=== TASK PROMPT ===
Filter the records for lines holding the string "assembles".

=== RAW DATA ===

========

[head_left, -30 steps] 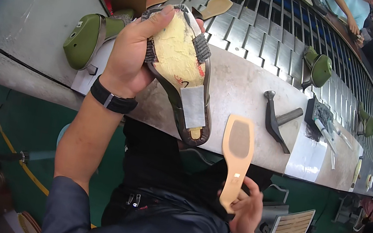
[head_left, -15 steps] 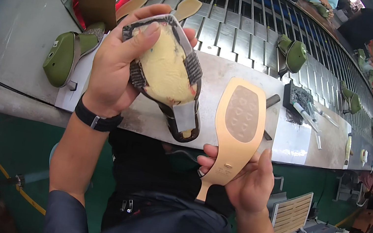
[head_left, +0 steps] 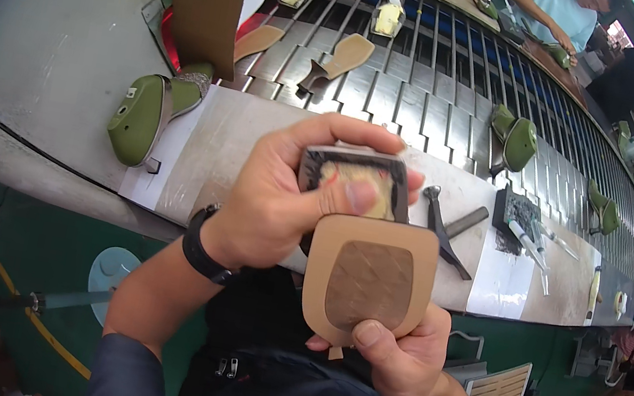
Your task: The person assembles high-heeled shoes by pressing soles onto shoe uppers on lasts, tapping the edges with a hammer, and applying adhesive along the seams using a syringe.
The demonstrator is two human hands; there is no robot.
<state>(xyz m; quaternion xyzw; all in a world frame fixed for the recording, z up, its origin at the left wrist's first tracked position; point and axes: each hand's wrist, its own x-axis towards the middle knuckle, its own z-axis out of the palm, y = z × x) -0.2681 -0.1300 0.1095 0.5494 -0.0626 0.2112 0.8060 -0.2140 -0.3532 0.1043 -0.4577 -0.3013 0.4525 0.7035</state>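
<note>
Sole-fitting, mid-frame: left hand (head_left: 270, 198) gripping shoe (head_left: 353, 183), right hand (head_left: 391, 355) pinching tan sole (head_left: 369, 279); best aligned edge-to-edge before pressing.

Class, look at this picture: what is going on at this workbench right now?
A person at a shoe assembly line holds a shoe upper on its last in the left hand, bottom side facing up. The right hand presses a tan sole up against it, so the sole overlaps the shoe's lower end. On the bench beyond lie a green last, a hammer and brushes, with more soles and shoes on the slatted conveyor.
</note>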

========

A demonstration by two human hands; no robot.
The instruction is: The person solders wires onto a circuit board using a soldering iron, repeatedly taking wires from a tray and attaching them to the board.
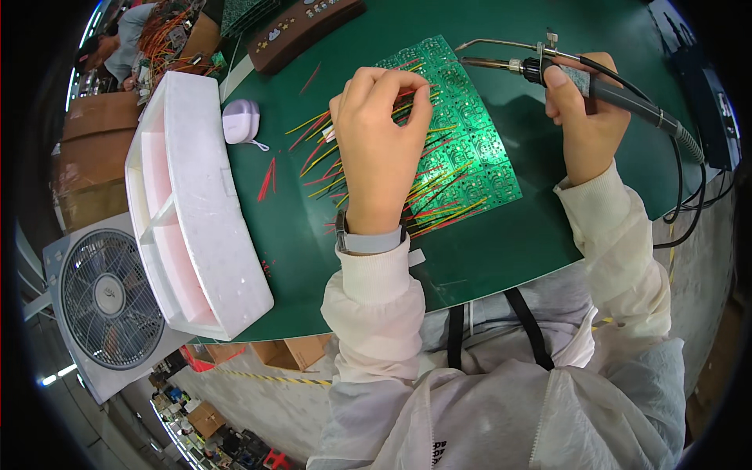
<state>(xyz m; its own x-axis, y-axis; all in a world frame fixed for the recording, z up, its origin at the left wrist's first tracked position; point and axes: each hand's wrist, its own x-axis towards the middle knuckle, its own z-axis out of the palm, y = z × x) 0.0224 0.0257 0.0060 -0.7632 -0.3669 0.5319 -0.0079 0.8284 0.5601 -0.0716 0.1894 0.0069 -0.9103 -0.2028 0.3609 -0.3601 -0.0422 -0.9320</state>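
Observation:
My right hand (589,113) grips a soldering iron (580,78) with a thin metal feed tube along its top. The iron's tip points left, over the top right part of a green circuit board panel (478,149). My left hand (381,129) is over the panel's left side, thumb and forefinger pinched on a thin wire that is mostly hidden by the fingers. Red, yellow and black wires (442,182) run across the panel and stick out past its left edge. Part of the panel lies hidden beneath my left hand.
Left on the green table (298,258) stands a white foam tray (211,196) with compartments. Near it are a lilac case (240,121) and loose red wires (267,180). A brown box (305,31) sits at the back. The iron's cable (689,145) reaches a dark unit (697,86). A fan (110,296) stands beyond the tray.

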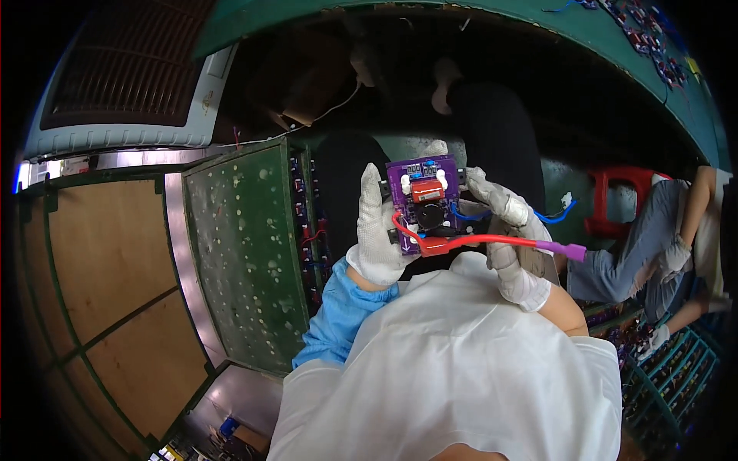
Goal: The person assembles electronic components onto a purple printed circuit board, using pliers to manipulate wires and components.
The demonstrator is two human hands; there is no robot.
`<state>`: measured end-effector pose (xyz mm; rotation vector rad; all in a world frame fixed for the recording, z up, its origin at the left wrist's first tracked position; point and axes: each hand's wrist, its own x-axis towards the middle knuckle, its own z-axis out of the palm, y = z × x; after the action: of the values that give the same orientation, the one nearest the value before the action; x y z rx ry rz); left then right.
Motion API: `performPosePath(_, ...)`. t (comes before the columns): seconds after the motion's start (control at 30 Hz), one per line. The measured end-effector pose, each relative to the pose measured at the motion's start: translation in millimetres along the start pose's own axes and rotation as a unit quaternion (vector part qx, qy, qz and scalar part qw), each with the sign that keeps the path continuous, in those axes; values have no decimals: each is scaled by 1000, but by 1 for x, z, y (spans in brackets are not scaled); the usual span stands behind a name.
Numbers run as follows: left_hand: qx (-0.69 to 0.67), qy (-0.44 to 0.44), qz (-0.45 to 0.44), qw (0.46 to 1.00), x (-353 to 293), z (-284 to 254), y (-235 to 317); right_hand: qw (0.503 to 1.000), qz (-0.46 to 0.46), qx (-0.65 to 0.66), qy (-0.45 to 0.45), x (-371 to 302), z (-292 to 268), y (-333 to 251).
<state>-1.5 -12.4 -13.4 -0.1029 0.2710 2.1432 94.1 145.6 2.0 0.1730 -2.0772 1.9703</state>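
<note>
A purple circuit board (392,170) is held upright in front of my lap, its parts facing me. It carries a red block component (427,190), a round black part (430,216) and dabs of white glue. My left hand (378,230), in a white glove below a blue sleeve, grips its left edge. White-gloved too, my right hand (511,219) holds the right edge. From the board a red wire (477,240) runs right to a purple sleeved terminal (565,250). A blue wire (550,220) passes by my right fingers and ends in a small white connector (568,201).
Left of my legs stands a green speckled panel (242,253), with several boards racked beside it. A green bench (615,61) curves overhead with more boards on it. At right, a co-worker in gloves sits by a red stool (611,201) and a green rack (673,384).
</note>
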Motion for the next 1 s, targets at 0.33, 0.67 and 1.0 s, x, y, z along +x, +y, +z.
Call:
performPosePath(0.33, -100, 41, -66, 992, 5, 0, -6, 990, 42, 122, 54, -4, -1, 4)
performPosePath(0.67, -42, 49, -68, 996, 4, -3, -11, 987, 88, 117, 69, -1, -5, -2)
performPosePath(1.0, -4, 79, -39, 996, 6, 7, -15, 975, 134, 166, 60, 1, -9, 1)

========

=== RESPONSE BOX ===
Your task: The person assembles high-heeled shoes by pressing soles onto shoe uppers on lasts, tapping the edges with a hammer, and applying adhesive along the seams using a syringe.
Goal: The person assembles electronic components onto a purple printed circuit board, using pliers to manipulate wires and components.

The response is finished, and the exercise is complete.